Cenicienta está harta. Ya no espera un milagro, ni clemencia, ni un príncipe que la rescate. Tira a un lado el trapo, se suelta el pelo y se dirige a su habitación. Casi de forma inhumana, no mira hacia ningún lado más, solo hacia delante. Cambia su ajado vestido por el que tenía en el baúl, el que en el cuento la madrastra y sus hijas destrozan. Si ya no cree en cuentos ¿por qué la realidad tiene que ser como ellos? Sale de su habitación sin nada más, con paso firme y expresión indiferente. La madrastra le sale al paso. ''¿¡ A dónde te crees que vas!?'' Cenicienta la mira, indiferente, y da media vuelta. Pero no para quedarse, sino para salir por la puerta de atrás. Las hermanastras gritan, la insultan, le tiran cosas. Un vaso lanzado por ellas le da en el brazo, haciéndole un corte. Cenicienta observa la herida, con la mirada perdida. Entonces, con lentitud, se agacha y coge el trozo más grande que queda del vaso, que al caer se rompió en pedazos. Si previo aviso lo lanza hacia la cara de una de sus hermanastras. Consigue esquivarlo, pero siguen gritando histéricas. La madrastra balbucea, las otras también, pero Cenicienta ya no les hace caso.

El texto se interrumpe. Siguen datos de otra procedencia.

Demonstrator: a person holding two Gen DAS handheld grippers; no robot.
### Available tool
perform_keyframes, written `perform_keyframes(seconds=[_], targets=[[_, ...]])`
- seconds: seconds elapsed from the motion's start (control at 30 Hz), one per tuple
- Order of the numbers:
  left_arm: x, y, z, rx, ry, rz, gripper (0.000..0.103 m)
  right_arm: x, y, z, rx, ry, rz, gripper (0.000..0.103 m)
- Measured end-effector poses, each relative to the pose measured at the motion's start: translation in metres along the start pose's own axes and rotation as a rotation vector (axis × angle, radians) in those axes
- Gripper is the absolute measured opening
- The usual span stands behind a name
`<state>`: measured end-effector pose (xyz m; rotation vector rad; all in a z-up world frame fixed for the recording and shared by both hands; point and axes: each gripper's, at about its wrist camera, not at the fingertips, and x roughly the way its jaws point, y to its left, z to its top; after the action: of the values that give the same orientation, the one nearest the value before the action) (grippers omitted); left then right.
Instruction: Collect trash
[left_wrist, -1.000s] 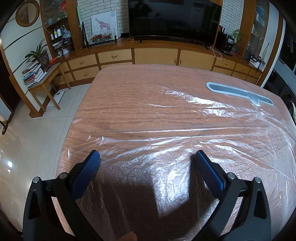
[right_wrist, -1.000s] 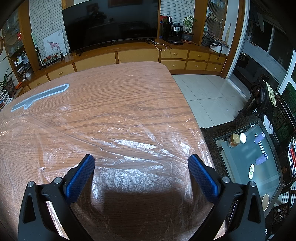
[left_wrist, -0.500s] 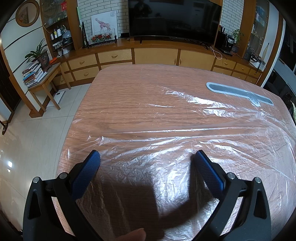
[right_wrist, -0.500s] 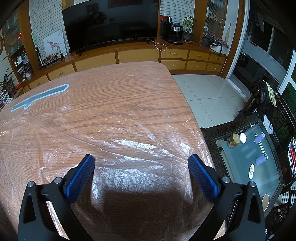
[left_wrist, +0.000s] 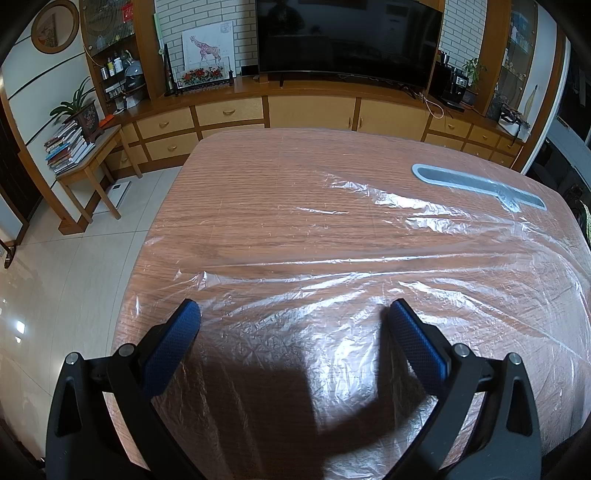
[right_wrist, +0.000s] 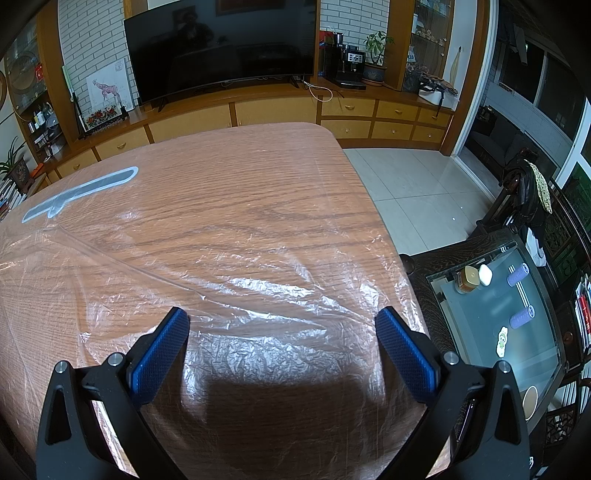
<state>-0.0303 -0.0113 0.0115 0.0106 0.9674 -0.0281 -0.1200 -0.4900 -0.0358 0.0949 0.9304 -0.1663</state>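
- Left gripper (left_wrist: 293, 314) and right gripper (right_wrist: 282, 321), jaws wide apart, hold nothing above a wooden table (left_wrist: 258, 192).
- Crinkled clear plastic sheet (left_wrist: 369, 280) covers the table.
- Grey strip (left_wrist: 476, 186) lies beneath it at the far side.
- Television (right_wrist: 221, 44) stands beyond.

My left-hand camera looks forward and down between its fingers over the plastic-covered table (left_wrist: 280, 206), close above its near edge, toward the television (left_wrist: 347, 37). My right-hand camera (right_wrist: 236, 206) faces the same wall from further right. Both catch the television (right_wrist: 221, 48) and what seems a flat gray strip (left_wrist: 476, 186) (right_wrist: 79, 192).
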Motion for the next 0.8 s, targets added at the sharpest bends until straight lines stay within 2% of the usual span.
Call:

Sale de casa y cierra la puerta dando un portazo.
Cenicienta ya no es Cenicienta. Por ahora, se conforma con ser Sin Nombre. Ya buscará uno. No recuerda cómo la llamaba su padre.
Sin Nombre se aleja de aquella casa, de aquellas personas. Muchos pensaría que cómo a una chica joven se le ocurre irse de casa sin nada, ni dinero, ni más familia, amigos... pero se equivocan. Ella tiene algo mucho más valioso que todo eso. Ha conseguido su Libertad.